Женя встала, свернула сетку, сунула в сумку.
— Пока меня там, может, не хватились, поеду. А ты засни.
— Ладно. Если удастся. Лезут в голову всякие металлические конструкции…
— Засыпай с тряпкой.
— Как? -
— Я представляю себе чёрную школьную доску, себя перед нею с тряпкой в руках. Как только что-нибудь на доске появится — быстро стираю. Раз десять сотру — и засну. Только надо, чтоб доска была большая, чёрная, пустая.
— Хорошо, попробую.
— Завтра снова приеду.
«Измерь мне температуру», — захотелось сказать Павлу, но он не сказал, только про себя засмеялся мальчишеской хитрости.
— Ты что там хмыкаешь про себя? — — спросила она, насторожившись. — Надо мной смеёшься? -
— Нет. Помнишь, как мы с Фёдором дрались из-за тебя? — Теперь у него такая семья, шум, визг, шестеро детей.
— Фёдор — хороший человек. Он лучше нас всех. Потому что он добрый. Спи.
Она ушла, а Павел долго ещё лежал, глядя на метель за окном, думал, думал. Потом взялся за опыт с тряпкой.
Он вообразил себе класс, тот класс, в котором когда-то они учились все вместе, первый этаж, за окнами крыши сараев и голубятня. Себя он поставил у доски, а класс сделал пустой, совсем пустой, чтоб было тихо и никто не отвлекал. Будто бы он остался после уроков. Доска показалась ему мала, он расширил её во всю стену, от окна до дверей. Взяв в руки мокрую тряпку, он стал смотреть на доску и приготовился.
Несколько секунд на доске ничего не было. Потом стала рисоваться полированная гранитная глыба с буквами золотом, его имя, отчество, фамилия… «Э, нет, — подумал он. — Долой». И быстро стёр.
Немедленно стала рисоваться домна, но не подлинная, а та, которую он сам нарисовал на картинке, и рядом прямоугольник — тридцатиэтажный дом.
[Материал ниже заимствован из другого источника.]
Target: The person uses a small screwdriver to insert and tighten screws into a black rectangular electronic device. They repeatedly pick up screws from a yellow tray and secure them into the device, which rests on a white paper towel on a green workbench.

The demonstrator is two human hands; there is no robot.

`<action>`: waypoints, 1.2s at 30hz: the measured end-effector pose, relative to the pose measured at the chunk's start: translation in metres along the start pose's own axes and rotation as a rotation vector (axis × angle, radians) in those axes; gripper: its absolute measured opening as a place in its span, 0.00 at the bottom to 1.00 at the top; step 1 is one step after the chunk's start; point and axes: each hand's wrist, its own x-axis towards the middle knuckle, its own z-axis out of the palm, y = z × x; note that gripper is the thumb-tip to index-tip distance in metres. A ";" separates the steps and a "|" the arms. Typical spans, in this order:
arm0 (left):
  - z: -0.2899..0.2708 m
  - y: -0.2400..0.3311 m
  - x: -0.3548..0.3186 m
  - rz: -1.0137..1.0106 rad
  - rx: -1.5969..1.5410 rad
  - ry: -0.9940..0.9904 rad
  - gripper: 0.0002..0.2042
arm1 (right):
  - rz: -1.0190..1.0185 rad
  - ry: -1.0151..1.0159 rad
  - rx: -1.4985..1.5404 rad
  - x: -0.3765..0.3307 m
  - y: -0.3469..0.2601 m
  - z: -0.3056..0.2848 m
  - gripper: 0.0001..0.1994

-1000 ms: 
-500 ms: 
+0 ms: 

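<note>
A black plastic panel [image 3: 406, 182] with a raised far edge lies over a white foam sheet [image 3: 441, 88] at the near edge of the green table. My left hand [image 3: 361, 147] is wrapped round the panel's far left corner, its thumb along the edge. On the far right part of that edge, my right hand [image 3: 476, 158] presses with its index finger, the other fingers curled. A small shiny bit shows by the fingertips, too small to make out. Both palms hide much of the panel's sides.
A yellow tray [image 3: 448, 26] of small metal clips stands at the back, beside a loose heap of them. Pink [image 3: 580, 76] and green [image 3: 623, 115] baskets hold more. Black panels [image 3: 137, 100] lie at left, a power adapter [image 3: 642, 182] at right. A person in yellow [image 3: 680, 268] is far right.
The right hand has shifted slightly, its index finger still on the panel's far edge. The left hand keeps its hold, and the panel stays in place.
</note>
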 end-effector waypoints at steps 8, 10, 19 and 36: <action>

Он быстро стёр их, сначала дом, потом домну.
Тогда появился помост, освещённый яркой лампой, Фёдор Иванов с сосульками волос на потном лбу, шевелящий губами: «Эх, ребятки мои, да я же вам…» Поспешно, панически Павел стёр и это.
Медленно возникла Женя, только одно лицо её, глядящее из темноты. Она смотрела вопрошающе, с вниманием, невесело. Ему было жаль стирать её, он долго смотрел на неё задумчиво, с добрым чувством.
— Дрыхнешь, гад? — Валяешься? — Раз-бой-ник! — Павел так и вскинулся от этого крика и несколько секунд не мог понять, что это не Женя вернулась, а Славка явился.
— Ну, чего-чего-чего? — — кричал тот. — Не стыдно? -
— Стыдно.
— Эх, ты, прин-цес-са на го-ро-ши-не! От свежего воздуха заболел! На, жри!
Славка вывалил на одеяло пакет апельсинов, порылся в карманах, ещё три достал, добавил.
— Из-за тебя специально на базу мотался. Старик, дорогой мой, что с тобой? — — спрашивал Славка с каким-то жалобным, почти собачьим сочувствием в глазах. — Врача привести, говори живо? — Я могу быстро, у меня внизу машина стоит, я тут в горкоме по делам, но могу куда угодно смотать, всё приведу в движение!
— Брось, пустяки, — заверил Павел, — я уж не рад, что по телефону тебе сказал.